When to seek urgent care

  • First ever vertigo episode
  • Constant vertigo, not positional
  • Severe associated headache
  • Double vision, speech disturbance, weakness
  • Sudden hearing loss, new tinnitus
  • Fever, neck stiffness
  • Loss of consciousness
  • Inability to walk normally
  • Repeated falls

Conclusion

BPPV is one of the most satisfying vertigos to treat, because the Epley maneuver resolves most cases in a few minutes. With ENT or neurologist supervision, a correctly performed maneuver, optimal vitamin D, and Brandt-Daroff exercises for recurrence prevention, many patients go years without episodes. Do not panic at the first attack, but do not neglect it. Your brain and inner ear are your partners, with a bit of patience they realign.

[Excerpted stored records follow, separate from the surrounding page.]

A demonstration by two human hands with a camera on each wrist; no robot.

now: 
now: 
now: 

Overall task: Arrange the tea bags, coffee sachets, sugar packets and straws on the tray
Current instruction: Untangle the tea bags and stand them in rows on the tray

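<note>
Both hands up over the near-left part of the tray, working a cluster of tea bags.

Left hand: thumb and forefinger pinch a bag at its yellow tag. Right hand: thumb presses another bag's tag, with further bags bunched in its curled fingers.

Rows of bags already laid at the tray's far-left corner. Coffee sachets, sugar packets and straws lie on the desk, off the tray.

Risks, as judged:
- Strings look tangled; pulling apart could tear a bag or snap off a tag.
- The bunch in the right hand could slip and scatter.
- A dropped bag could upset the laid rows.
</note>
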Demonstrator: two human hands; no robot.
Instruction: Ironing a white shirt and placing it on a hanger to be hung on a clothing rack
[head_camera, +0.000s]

Frequently asked questions

1. Does BPPV recur often?

Yes, about 30 to 50% of patients have recurrences within 5 years. With optimal vitamin D, regular Brandt-Daroff exercises (2 weeks every 3 to 6 months), and trigger avoidance, the rate drops significantly.

2. Can I do the Epley maneuver alone at home?

Ideally the first time with a specialist confirming the affected canal. After that yes, you can repeat it at home. YouTube has quality tutorial videos from reputable clinics. Avoid if you have severe cervical problems, advanced cervical disc disease, or major cardiovascular conditions.

3. What age is typical for BPPV?

Peak incidence is at 50 to 70 years. Women are affected twice as often as men. Under 40 is rare, but possible after head trauma or viral infection.

4. Why does BPPV appear after Covid or other viral infections?

Viral infections can inflame the inner ear and loosen otoliths. In the post-Covid period, many clinicians reported a surge of BPPV cases. Same treatment, Epley.

5. Are there medications for BPPV?

Betahistine, antihistamines, or benzodiazepines do NOT treat the cause of BPPV, they only mask nausea and dizziness symptoms. In the acute attack, when no maneuver is available, they can help short term. The Epley maneuver remains the treatment of choice.

6. Can I exercise with a history of BPPV?

Yes, after full resolution. Avoid head-down positions (yoga inversions, certain pilates poses), sudden jumps, balance ball workouts. Swimming, cycling, walking, running are safe.

7. Can BPPV be a sign of something more serious?

Most cases are idiopathic (no identifiable cause) or post-traumatic. Very rarely, persistent BPPV may hide another condition. If after 3 correct Epley maneuvers symptoms persist, ask for in-depth ENT evaluation with videonystagmography.